Task objective:
This calls for a word-for-word copy of all the data, with each picture removed.

Recorded data:
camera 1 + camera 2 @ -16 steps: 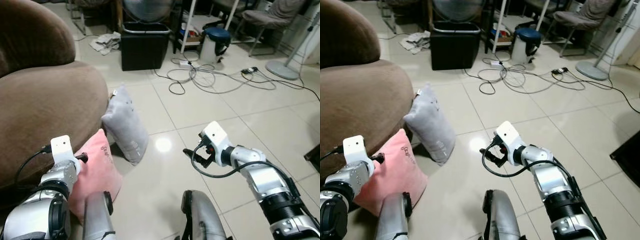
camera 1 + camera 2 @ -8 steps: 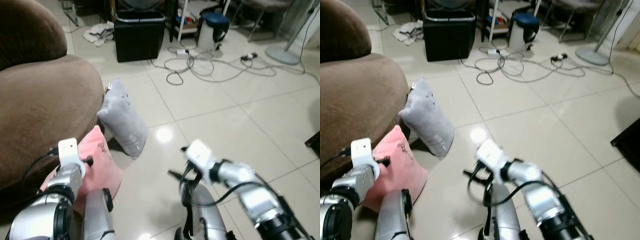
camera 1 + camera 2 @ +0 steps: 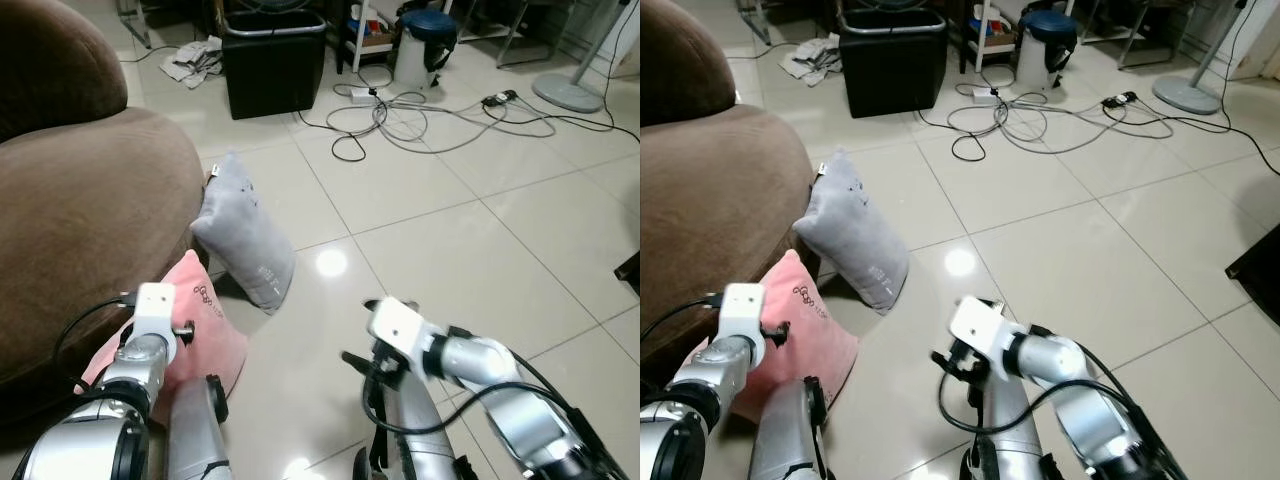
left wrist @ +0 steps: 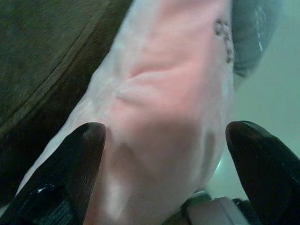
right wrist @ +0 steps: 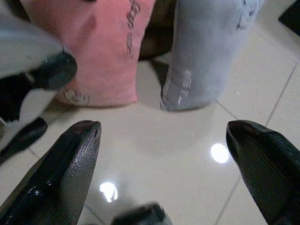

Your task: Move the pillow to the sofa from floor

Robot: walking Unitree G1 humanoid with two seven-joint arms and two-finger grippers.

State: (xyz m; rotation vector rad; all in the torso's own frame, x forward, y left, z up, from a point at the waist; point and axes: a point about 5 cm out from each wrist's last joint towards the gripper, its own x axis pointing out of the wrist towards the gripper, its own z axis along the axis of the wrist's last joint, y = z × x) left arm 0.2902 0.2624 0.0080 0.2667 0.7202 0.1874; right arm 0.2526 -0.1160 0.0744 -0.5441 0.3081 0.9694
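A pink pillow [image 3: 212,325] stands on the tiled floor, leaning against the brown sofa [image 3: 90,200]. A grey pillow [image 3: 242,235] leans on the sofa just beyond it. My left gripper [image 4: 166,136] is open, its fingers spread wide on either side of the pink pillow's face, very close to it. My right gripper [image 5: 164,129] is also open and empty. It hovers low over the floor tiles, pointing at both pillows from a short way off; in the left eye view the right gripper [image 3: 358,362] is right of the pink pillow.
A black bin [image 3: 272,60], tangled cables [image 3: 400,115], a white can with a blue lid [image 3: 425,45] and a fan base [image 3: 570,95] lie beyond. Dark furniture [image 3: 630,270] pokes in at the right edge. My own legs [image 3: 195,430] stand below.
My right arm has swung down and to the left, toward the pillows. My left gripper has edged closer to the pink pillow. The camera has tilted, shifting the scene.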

Solution for this task:
camera 1 + camera 2 @ -16 steps: 
camera 1 + camera 2 @ -8 steps: 
camera 1 + camera 2 @ +0 steps: 
left wrist @ +0 steps: 
right wrist @ +0 steps: 

Your task: Move the pillow to the sofa from floor

Robot: walking Unitree G1 humanoid with two seven-joint arms and two-finger grippers.

State: (xyz m; rotation vector rad; all in the torso's own frame, x forward, y left, z up, from a point at the waist; point and axes: a point about 5 cm out from each wrist's last joint towards the gripper, its own x axis pointing out of the wrist towards the gripper, its own z axis along the axis of the wrist's last joint, y = z × x) left arm 0.2902 0.2624 0.0080 0.2667 0.7202 0.1874; right arm 0.2526 -0.1160 0.0744 -0.5441 0.3081 0.9694
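A pink pillow [image 3: 212,325] stands on the tiled floor, leaning against the brown sofa [image 3: 90,200]. A grey pillow [image 3: 242,235] leans on the sofa just beyond it. My left gripper [image 4: 166,136] is open, its fingers spread wide on either side of the pink pillow's face, very close to it. My right gripper [image 5: 164,129] is also open and empty. It hovers low over the floor tiles, pointing at both pillows from a short way off; in the left eye view the right gripper [image 3: 358,362] is right of the pink pillow.
A black bin [image 3: 272,60], tangled cables [image 3: 400,115], a white can with a blue lid [image 3: 425,45] and a fan base [image 3: 570,95] lie beyond. Dark furniture [image 3: 630,270] pokes in at the right edge. My own legs [image 3: 195,430] stand below.
My right arm has swung down and to the left, toward the pillows. My left gripper has edged closer to the pink pillow. The camera has tilted, shifting the scene.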

No further answer is required.